■ Try it
In the material below, find each line with the string "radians" and copy it.

■ Supplied entries
■ ■ ■ ■ ■ ■ ■

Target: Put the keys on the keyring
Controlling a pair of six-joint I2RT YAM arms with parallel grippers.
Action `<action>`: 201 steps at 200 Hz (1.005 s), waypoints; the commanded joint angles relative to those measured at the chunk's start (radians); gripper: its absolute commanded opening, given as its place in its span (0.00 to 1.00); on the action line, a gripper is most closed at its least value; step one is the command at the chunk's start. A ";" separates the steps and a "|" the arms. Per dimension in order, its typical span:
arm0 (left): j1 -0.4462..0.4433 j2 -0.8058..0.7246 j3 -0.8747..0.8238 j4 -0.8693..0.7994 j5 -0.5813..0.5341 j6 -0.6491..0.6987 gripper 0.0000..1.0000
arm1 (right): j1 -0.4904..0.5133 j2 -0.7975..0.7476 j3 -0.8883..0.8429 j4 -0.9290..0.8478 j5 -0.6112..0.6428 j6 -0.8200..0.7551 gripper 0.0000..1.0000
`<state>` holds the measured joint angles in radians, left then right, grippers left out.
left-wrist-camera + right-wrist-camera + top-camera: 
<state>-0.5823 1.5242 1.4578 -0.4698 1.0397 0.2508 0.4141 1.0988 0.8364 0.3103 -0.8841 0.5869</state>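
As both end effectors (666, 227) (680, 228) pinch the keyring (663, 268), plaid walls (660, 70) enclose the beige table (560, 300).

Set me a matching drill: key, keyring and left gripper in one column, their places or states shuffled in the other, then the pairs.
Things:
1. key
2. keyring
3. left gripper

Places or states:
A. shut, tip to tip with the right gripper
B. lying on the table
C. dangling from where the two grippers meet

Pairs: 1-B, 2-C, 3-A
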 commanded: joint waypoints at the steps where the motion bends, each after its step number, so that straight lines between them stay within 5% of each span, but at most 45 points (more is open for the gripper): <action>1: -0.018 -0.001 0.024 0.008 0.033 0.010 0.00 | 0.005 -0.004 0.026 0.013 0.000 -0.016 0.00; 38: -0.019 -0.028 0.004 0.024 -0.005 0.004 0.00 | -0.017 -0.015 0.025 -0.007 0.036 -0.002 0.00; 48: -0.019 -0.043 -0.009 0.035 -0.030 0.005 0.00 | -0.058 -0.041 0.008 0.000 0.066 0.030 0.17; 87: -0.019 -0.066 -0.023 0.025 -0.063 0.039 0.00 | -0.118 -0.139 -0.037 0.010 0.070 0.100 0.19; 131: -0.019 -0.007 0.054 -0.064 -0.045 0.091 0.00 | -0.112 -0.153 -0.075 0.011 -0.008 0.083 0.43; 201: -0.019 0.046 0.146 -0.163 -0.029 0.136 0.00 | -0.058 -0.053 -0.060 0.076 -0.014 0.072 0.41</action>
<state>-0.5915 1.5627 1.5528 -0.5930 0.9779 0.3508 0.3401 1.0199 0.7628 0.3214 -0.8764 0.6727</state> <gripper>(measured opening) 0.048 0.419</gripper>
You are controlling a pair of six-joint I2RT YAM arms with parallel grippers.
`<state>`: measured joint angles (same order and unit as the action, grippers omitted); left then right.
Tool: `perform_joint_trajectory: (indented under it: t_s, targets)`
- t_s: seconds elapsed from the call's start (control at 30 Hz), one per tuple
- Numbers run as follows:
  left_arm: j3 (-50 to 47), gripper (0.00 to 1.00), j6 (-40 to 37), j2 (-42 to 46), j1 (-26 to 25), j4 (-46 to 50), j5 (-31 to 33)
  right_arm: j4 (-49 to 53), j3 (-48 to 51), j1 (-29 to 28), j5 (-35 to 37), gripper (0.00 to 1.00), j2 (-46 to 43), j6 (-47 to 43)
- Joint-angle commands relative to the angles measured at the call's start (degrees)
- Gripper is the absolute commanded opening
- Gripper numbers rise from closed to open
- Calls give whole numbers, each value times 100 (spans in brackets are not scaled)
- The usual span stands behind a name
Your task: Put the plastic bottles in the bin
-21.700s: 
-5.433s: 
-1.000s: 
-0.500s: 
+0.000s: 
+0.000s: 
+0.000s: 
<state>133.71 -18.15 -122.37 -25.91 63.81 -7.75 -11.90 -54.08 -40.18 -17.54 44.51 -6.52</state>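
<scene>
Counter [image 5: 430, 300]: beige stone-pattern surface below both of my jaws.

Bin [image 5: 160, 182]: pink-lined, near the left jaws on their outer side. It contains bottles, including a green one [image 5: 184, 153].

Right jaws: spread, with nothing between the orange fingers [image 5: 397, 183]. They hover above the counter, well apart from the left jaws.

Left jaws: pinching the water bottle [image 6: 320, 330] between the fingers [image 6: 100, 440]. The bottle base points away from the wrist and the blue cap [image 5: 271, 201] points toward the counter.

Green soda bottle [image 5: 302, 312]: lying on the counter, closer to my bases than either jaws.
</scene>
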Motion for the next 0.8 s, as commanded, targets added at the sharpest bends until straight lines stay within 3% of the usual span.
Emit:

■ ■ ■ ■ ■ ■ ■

■ Solution for this exercise
Action `<action>`: 201 steps at 200 Hz (1.005 s), waypoints; the commanded joint angles relative to those measured at the chunk's start (radians); gripper: its absolute commanded opening, given as its place in its span (0.00 to 1.00); on the action line, a gripper is most closed at its least value; step one is the command at the chunk's start. A ";" separates the steps and a "|" the arms. Per dimension in order, its typical span:
`<state>` holds the measured joint angles in radians, left then right, grippers left out.

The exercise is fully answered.